PROBLEM REQUIREMENTS - Copy out each line of the material in which the word "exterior" can be found.

*-*-*

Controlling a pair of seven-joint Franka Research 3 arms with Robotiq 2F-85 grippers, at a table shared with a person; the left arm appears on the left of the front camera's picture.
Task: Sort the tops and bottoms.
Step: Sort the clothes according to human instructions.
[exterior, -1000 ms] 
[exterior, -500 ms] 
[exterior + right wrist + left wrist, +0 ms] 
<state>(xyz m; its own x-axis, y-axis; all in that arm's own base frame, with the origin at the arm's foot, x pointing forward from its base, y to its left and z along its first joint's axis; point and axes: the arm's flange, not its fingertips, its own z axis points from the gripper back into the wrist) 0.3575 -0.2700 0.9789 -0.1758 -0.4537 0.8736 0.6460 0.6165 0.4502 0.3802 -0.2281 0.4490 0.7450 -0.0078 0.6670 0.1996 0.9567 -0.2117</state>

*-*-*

RESULT OF THE EXERCISE -
[exterior, -1000 ms] 
[exterior, -500 ms] 
[exterior + right wrist + left wrist, +0 ms] 

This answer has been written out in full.